In recent years, there has been a growing interest in both high-profile acquisitions of advisory firms and a more general ‘urge to merge’ as the increasing costs of running an advisory firm drive more to seek scale by banding together. Yet while the industry discussion often goes to the favorable results of the biggest mergers with the greatest success, the reality across most industries is that anywhere from 70% to 90% of mergers and acquisitions fail, financially speaking. There’s little reason to imagine that advisory firms would be any different, suggesting that at least some of the vaunted benefits of large ensemble practices may be distorted by a significant survivorship bias.
Seeking to explore this issue further, a new industry white paper on “Best Practices in Investment Advisory Partnerships” has delved into what makes advisory firm partnerships work, and what causes them to fail. The white paper is cultivated from both the experiences of the authors (who themselves were advisory firm owners who went through a problematic merger) and interviews with dozens of advisory firm partners of businesses both large and small.
What emerges from this new exploration of advisory firm partnerships is the idea that in more ways than a few, an advisory firm is like a marriage, where deep trust and a mutual commitment to the success of the relationship is crucial to navigate the inevitable conflicts that will arise over time. While every individual and partnership is different to some extent, the triggers of partnership problems are far more consistent than most might expect.
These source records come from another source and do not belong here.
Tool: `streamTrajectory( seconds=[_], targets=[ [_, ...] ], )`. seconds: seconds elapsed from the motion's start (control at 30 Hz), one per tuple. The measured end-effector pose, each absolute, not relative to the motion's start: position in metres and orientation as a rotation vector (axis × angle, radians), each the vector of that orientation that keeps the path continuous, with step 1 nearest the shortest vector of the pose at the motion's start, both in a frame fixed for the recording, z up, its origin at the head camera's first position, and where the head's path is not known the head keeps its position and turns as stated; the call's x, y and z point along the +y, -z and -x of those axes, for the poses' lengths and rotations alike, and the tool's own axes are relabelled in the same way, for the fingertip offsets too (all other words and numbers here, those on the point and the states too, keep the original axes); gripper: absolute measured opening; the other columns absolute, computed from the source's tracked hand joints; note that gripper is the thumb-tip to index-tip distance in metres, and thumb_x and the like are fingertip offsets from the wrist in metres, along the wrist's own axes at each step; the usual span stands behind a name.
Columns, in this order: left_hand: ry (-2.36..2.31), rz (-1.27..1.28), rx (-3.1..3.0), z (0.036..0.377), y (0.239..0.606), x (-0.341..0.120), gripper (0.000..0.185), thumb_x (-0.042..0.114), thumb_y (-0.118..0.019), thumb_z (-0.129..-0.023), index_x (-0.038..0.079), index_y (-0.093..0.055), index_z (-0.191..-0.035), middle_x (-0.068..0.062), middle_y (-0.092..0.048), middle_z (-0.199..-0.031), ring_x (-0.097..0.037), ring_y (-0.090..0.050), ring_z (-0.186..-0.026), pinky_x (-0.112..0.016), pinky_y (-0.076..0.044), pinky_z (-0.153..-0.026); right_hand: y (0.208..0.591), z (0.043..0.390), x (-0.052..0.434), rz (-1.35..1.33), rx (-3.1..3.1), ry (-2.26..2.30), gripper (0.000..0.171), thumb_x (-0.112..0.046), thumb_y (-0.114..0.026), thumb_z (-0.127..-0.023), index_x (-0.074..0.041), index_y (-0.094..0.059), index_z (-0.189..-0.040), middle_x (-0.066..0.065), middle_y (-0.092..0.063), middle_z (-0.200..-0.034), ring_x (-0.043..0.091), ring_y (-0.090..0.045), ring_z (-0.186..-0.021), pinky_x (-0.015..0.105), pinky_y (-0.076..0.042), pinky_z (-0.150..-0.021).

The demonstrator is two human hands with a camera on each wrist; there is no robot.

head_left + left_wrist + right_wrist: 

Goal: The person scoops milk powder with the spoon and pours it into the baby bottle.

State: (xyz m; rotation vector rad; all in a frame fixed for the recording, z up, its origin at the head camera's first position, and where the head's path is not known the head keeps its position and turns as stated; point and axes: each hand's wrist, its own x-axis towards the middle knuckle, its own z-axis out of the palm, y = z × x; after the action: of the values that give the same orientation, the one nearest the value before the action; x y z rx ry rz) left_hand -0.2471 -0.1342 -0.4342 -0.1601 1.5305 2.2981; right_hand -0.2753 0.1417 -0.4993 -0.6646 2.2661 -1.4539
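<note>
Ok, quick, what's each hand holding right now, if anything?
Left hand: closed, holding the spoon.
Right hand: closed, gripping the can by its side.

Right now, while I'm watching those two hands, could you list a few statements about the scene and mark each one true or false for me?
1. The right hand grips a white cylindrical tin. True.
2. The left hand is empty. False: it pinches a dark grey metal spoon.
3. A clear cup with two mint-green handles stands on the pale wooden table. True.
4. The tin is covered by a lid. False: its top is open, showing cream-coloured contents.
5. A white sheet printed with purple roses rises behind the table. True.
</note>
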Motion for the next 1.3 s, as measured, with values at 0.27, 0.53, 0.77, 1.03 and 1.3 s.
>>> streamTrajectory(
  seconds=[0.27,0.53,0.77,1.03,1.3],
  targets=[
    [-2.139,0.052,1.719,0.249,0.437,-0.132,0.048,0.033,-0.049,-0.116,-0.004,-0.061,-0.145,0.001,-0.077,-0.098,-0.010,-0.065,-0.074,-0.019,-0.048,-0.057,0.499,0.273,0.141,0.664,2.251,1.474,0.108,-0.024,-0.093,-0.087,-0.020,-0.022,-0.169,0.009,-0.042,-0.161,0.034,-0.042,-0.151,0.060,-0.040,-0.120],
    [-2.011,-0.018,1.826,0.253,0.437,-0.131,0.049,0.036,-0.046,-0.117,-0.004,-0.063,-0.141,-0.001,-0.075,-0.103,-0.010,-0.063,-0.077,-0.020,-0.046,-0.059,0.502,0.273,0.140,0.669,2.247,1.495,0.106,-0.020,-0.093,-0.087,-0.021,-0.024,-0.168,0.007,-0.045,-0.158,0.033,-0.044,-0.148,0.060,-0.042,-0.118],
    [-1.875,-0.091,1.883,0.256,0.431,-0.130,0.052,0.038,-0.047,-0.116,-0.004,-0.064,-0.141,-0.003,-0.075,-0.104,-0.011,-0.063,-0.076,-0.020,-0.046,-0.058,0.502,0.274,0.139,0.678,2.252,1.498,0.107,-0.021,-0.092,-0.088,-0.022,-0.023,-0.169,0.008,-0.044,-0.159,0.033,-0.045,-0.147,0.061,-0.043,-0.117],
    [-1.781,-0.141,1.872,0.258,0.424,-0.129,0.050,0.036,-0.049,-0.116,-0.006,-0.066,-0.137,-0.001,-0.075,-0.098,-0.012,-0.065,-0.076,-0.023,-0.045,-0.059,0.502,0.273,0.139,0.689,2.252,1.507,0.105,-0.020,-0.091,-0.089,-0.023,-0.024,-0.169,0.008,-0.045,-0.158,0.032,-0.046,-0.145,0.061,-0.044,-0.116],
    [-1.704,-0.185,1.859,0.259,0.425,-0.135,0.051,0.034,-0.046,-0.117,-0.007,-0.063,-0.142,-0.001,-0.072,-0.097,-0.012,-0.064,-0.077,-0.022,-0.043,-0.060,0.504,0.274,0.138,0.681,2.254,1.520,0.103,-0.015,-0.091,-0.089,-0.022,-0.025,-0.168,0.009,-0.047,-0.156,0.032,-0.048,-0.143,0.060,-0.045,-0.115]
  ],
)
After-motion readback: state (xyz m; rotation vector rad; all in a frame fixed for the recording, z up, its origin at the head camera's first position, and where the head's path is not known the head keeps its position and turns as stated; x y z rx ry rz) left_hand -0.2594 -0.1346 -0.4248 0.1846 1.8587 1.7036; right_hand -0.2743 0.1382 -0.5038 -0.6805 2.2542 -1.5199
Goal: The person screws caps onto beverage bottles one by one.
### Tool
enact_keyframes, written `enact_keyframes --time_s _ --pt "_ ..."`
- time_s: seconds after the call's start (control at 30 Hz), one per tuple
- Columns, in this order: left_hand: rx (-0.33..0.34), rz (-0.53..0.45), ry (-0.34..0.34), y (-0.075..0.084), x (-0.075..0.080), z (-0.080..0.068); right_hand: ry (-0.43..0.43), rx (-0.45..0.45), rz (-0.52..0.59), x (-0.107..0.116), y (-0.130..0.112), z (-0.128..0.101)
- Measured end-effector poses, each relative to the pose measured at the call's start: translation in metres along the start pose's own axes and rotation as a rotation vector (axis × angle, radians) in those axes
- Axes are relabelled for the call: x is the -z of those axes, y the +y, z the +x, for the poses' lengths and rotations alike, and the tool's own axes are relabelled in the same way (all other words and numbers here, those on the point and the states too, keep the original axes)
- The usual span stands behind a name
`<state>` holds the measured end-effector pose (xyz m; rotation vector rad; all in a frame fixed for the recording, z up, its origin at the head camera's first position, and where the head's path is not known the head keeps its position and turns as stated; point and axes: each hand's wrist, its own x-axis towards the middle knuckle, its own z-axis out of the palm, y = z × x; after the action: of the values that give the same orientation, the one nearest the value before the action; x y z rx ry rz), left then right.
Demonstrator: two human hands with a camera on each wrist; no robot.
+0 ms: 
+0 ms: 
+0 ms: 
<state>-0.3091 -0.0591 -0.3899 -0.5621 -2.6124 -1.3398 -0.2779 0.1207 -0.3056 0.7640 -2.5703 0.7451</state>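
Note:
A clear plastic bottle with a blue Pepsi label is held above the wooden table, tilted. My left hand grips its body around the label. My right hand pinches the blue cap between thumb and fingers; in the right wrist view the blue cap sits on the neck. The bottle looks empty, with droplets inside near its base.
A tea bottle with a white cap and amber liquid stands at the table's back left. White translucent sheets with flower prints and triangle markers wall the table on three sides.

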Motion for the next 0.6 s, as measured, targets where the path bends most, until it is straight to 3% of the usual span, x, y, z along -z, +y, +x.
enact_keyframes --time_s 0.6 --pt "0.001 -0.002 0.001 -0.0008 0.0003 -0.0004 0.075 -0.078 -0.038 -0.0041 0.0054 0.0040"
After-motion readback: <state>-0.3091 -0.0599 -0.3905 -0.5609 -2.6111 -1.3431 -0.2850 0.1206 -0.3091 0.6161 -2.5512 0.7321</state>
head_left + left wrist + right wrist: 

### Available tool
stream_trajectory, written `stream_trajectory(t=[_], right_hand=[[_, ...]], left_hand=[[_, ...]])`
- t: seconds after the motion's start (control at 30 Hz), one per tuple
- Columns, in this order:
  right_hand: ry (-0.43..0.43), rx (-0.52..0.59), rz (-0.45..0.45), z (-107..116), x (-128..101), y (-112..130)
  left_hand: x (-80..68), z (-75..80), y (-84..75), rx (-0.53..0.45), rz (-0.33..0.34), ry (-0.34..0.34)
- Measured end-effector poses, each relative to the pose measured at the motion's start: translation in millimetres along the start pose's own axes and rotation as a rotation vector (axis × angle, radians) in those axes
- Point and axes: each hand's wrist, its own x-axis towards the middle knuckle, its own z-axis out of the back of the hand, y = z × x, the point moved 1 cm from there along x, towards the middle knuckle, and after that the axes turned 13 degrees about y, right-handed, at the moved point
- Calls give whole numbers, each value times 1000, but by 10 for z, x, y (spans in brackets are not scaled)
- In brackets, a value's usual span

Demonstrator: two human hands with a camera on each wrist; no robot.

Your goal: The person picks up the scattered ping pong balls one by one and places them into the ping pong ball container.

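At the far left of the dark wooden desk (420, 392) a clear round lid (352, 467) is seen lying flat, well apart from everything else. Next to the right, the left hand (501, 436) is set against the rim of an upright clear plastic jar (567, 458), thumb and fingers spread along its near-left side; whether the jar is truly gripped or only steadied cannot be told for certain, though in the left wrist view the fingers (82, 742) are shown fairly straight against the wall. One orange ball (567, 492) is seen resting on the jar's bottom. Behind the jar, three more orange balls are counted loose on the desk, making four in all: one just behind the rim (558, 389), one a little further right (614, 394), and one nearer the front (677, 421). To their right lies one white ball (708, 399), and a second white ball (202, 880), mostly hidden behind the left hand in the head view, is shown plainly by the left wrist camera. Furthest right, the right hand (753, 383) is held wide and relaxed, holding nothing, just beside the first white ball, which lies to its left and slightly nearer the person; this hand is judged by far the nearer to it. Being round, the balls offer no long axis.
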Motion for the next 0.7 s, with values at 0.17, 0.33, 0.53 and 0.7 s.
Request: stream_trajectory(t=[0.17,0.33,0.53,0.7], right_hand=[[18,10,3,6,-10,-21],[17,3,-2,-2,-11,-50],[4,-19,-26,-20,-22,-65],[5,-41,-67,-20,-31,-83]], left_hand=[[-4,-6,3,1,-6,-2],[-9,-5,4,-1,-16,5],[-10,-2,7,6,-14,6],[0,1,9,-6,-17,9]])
Learning From Their Own Experience: The Partnership Resource
As co-founders and partners of an advisory firm that ultimately went through a problematic merger, Lisette Smith and Tanya Rapacz decided that they wanted to learn more about the dynamics of creating successful partnerships, ultimately founding a business together, The Partnership Resource. Building on their personal experiences, and an extensive series of interviews with dozens of advisors from both large partnerships and small, they have issued a new white paper entitled “Best Practices In Investment Advisory Partnerships” to share their knowledge and insights.
What Smith and Rapacz found is that the conventional wisdom of forming advisory firm partnerships—to find others you trust and respect, with whom you have a shared vision, to create a firm with a clear operating agreement—is not enough for establishing a successful partnership.
It’s not enough to just have alignment on the big issues and trust that the details will sort themselves out in the implementation phase. Even if the details do sort out, eventually the firm will find some conflict or hit a speed bump. Perhaps the partners grow in different directions over time. Maybe their alignment is not quite as clear as they thought. Or the problem could be as ‘simple’ as disagreements about how to allocate the resources of the firm. In the long run some conflict is inevitable.
Accordingly, then, Smith and Rapacz conclude that the differentiator between partnerships that succeed and fail is that—like a marriage—it takes a commitment to the partnership itself and a desire to see it succeed that drives the partners forward to find an acceptable resolution to their differences.
In fact, underestimating the likelihood of conflict, and not having a decision-making or conflict resolution process ready to deal with it, appears itself to be a significant driver of partnerships dissolving.
The Tradeoffs of Partnerships
While the dynamics of every partnership will be unique to the partners involved, Smith and Rapacz also found that advisory firms tend to go through a consistent series of challenges as the number of partners grow.
While the creation of any partnership involves ceding some control, Smith and Rapacz find that two-person partnerships tend to exhibit the highest levels of satisfaction, driven in part by the fact that the partnership is still small enough to facilitate effective communication, and that partners with complementary skillsets tend to be effective in finding ways to carve up the duties that allows each to employ their strengths.
The fact that by the very nature of a two-member partnership decisions must virtually always be unanimous also helps to ensure the partners navigate and resolve any decision-making conflicts they face.
When the partnership transitions to more than two partners is when the problems tend to multiply.